No Respect for College Chess Champs?

By   |  January 16, 2010

There’s a chess set that sits in the corner of our family room.  It’s really there a lot more for decoration than anything else.  My grade school daughters play a game or two on it every now and then but I’m not sure they’re really playing chess.  They kind of make up their own rules and take each others pieces according to fluidly changing criteria.

I played a little bit of chess when I was about twelve immediately following the summer of the great challenge match between Bobby Fisher and Boris Spassky in 1972.  My lasting legacy from this is that close to forty years later I can still tell you what directions the pieces move.

When I was in college I once saw Rodney Dangerfield perform live.  He was heckled by a guy in a black and white plaid blazer and said “Nice looking jacket there pal, pawn to king-four.”  I guess that’s still my favorite chess joke.

It was with all of this in mind that I found myself impressed and proud to read in last Sunday’s New York Times that the University of Maryland Baltimore County won the Pan-American Intercollegiate Team Chess Championships and in even greater accomplishment had done so for the ninth time in fourteen years.  I was impressed for obvious reasons but also proud because I grew up in Maryland and had no idea that UMBC was such an international chess dynasty.  All I knew about this school growing up was that it’s campus hosted the now defunct Baltimore Colts training camp.

When it comes to College sports we track who’s ranked number one in football from August to January and of course the entire month of March is officially dedicated to the great institution of college basketball.  But as Rodney himself might have said, where’s the respect for the chess champions, especially when they hail from a lesser known satellite campus of a mid atlantic state best known for hardshell crabs?

Perhaps that might be explained by reading through the rest of the Times article which went on to detail much of the action in a key match between UMBC’s Sergey Erinburg and runner up University of Texas at Dallas competitor Daniel Ludwig as follows:

“Erenburg struck with 30 Rd5 because it allowed him to advance his b pawn after 30 … Rd5 31 b7. Ludwig could not play 30 … Bb1 because 31 Qe5 leads to mate.
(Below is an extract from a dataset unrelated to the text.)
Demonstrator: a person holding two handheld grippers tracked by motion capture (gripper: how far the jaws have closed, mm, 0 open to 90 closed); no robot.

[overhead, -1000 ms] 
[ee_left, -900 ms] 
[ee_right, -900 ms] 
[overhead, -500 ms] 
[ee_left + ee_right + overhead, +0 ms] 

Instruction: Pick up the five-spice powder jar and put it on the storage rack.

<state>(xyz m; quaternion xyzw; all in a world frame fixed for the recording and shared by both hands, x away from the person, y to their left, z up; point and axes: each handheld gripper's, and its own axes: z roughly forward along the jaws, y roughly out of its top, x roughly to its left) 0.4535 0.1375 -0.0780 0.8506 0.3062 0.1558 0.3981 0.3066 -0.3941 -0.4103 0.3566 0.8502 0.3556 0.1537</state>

Ludwig eventually had to give up his bishop to stop the pawn.  The rest was easy, and Ludwig, facing a hopeless endgame, resigned”

You thinking what I’m thinking?  Of course, but I’ll say it anyway  –  that final sentence by the Times was completely unnecessary.  Everybody knows that 30 Rd5 when advancing your b pawn after 30 . . . Rd5 31 b7 puts your opponent in a helpless situation.  Who does the Times think we are, a bunch of chess idiots?

I’ll never really understand chess.  The set in the corner of our family room will likely always stay a decoration.  Rodney’s goof on the guy with the checkered jacket will always be my favorite quote about the game.  That having been said congrats big time to the kids and their coaches at UMBC, they’ve made anyone whoever lived in Maryland proud.